New words from your everyday English.
Bring in what you watch, read, and listen to. Discover the words you don't know yet. Learn them where you first met them.
Who it's for
Built for people who already speak English.
You read books, watch shows, listen to podcasts in English. Basic vocabulary
is comfortable — the, house, water, the ~1,475 words you'd find
on any A2 list. You're past the beginner phase. You're somewhere on the long
plateau where new words slip past you every day and you have no good way to
catch them. That's who this is for.
Why it works
You already know the feeling.
You watch a movie with English subtitles. You understand most of it, and the words you don't know you can usually guess from context. Good enough — except every episode has a few words you've never seen before, and they slip past you. There's no easy way to catch them. Stopping mid-movie to look one up kills the moment. Downloading the subtitle file afterwards, scanning for unknown words, copying them somewhere — that's enough friction that nobody actually does it.
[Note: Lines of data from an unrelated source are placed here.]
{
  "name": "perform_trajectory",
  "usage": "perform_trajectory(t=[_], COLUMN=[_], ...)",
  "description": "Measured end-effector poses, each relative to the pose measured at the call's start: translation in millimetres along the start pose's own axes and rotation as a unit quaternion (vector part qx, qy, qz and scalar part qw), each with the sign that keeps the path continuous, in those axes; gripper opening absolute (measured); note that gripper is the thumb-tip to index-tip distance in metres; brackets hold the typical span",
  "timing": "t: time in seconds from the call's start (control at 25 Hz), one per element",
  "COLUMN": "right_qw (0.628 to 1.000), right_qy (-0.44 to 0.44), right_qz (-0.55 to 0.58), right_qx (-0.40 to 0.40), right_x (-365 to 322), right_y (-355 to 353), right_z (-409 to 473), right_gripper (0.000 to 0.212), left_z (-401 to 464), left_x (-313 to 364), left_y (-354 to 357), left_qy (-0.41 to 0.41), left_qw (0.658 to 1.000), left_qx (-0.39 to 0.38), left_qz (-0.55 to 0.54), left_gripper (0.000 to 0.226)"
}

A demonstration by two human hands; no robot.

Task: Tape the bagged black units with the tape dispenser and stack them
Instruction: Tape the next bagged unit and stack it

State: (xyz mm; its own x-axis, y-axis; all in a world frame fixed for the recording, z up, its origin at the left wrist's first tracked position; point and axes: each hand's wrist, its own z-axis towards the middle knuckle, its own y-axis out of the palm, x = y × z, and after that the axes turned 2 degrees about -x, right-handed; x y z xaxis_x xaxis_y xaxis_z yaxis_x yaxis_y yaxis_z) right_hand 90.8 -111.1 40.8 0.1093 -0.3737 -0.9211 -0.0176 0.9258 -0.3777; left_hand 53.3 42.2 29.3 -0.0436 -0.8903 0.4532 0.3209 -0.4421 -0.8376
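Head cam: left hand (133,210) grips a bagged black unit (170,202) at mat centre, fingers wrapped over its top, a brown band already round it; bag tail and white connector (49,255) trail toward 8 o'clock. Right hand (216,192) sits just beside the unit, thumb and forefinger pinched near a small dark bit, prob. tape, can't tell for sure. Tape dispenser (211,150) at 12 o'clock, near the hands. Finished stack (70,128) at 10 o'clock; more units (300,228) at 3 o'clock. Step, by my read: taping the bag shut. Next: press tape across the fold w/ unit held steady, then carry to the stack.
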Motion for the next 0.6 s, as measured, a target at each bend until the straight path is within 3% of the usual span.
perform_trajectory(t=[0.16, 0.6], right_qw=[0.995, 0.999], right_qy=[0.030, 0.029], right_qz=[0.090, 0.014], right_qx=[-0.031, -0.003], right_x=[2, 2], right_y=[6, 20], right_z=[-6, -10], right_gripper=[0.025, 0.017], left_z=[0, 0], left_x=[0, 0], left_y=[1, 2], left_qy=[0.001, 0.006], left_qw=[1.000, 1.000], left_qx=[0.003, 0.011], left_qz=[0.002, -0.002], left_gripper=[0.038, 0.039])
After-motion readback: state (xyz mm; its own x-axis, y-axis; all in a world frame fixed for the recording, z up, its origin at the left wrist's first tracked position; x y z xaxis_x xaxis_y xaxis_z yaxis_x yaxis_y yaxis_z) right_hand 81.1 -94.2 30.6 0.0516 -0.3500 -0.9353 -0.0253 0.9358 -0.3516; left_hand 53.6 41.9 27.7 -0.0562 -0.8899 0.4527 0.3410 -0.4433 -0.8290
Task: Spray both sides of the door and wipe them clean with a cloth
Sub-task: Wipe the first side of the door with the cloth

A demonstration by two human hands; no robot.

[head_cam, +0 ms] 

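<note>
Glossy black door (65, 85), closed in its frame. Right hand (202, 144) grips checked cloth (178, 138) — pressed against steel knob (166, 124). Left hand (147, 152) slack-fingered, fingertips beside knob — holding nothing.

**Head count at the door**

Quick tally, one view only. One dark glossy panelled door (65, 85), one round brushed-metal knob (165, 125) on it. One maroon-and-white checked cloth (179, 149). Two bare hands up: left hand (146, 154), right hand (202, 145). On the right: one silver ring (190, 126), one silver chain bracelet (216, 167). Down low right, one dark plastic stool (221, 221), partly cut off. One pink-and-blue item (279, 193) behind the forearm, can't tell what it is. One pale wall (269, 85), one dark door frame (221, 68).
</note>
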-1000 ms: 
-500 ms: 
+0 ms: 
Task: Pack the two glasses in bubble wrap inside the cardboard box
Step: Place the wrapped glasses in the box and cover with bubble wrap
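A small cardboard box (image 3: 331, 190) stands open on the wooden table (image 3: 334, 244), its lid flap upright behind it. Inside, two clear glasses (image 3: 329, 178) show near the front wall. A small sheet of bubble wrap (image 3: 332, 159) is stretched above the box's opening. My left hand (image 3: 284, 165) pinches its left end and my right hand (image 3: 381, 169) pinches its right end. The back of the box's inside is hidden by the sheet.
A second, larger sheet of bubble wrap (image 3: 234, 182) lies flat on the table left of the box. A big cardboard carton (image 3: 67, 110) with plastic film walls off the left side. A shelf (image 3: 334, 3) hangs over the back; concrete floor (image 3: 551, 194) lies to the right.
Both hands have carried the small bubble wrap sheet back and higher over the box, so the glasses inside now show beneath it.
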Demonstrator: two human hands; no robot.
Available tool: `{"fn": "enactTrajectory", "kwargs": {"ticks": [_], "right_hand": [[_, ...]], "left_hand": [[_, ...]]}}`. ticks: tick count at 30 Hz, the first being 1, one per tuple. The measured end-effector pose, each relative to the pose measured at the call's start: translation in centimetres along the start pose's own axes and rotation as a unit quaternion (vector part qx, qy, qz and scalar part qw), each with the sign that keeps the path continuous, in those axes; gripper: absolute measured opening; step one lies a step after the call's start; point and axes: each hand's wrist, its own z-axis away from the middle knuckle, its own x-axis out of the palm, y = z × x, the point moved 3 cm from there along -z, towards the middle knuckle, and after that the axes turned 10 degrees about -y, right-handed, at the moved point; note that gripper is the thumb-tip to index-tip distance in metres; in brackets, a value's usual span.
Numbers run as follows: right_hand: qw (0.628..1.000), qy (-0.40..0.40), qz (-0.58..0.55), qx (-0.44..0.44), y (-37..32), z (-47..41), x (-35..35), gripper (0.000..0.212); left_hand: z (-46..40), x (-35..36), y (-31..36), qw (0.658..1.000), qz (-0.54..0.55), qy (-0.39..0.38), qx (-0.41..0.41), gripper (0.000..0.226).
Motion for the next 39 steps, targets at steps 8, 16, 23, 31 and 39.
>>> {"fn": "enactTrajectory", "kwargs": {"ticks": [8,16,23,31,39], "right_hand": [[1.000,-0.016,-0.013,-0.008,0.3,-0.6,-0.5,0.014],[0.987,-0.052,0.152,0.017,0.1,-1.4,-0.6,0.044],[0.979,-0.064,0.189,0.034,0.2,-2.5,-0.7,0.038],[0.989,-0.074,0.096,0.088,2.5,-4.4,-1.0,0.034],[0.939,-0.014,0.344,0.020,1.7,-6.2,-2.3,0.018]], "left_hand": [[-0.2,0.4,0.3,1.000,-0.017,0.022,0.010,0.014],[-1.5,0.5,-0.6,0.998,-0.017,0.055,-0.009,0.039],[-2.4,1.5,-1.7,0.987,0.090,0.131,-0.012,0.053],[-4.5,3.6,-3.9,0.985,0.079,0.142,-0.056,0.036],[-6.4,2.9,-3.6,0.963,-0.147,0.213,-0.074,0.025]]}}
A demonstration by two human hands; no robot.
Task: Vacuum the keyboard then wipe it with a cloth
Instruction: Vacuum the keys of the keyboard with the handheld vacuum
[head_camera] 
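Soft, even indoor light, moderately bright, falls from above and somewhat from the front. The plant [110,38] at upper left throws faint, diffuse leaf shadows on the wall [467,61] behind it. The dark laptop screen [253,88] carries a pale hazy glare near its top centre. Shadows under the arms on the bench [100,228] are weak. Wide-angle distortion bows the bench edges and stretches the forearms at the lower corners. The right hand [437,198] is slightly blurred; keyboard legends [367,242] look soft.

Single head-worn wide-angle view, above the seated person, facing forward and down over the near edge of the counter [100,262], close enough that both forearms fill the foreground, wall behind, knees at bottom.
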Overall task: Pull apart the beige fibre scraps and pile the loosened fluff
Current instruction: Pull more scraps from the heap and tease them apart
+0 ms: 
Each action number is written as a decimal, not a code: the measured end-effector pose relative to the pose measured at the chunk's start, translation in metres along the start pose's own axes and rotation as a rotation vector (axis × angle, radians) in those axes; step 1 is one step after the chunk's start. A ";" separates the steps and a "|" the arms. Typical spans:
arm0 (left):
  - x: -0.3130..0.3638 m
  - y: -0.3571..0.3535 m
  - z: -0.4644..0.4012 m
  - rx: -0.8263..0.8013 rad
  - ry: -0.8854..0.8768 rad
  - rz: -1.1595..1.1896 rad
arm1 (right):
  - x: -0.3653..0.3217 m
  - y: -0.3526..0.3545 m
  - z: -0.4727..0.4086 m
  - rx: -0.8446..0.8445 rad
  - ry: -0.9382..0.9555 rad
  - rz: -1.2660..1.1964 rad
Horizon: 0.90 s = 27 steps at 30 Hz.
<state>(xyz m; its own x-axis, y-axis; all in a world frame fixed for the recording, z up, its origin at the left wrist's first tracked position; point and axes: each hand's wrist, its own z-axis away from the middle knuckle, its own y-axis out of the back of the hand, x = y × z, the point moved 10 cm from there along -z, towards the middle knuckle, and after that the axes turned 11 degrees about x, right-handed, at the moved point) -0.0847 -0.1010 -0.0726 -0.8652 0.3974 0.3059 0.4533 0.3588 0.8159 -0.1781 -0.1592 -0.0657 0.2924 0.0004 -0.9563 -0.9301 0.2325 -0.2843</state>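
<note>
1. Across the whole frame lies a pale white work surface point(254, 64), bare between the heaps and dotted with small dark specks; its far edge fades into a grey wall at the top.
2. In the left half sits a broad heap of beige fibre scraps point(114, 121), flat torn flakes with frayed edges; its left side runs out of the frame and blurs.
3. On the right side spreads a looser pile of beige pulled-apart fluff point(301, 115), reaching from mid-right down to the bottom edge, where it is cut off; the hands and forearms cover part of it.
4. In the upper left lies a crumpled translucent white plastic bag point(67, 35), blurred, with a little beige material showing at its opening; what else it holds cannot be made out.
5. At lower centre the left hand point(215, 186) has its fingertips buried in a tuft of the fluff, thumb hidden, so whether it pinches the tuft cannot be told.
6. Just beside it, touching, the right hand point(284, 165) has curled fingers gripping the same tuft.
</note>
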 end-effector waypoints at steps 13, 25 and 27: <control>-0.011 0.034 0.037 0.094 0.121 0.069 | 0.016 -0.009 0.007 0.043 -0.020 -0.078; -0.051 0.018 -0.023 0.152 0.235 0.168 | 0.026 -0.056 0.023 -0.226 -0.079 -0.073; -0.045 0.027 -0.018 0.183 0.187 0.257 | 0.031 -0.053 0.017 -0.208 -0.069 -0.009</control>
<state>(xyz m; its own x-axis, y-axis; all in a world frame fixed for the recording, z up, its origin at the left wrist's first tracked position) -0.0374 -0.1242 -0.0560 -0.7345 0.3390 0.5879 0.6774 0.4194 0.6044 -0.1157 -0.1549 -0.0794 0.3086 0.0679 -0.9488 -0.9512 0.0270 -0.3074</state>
But the curiosity is real. After the credits, you wonder: was there anything in that I didn't know? Even before you decide whether you want to learn anything, you want the measure.
That curiosity is the hook, and it works because of how the brain actually holds on to words: through association. A word you met in a scene you cared about — a line a character delivered, a chapter you couldn't put down, a podcast you replayed twice — has something to attach to. A word from a generic textbook list has nothing. The brain also learns when it sees direct value, and "I just met this in something I cared about" is the clearest signal of value there is.
Wordspotting closes the loop. Bring in what you watched, read, or listened to. We surface the words you didn't know. You learn them in the exact context where you first met them.
How it works
Three steps. That's the whole loop.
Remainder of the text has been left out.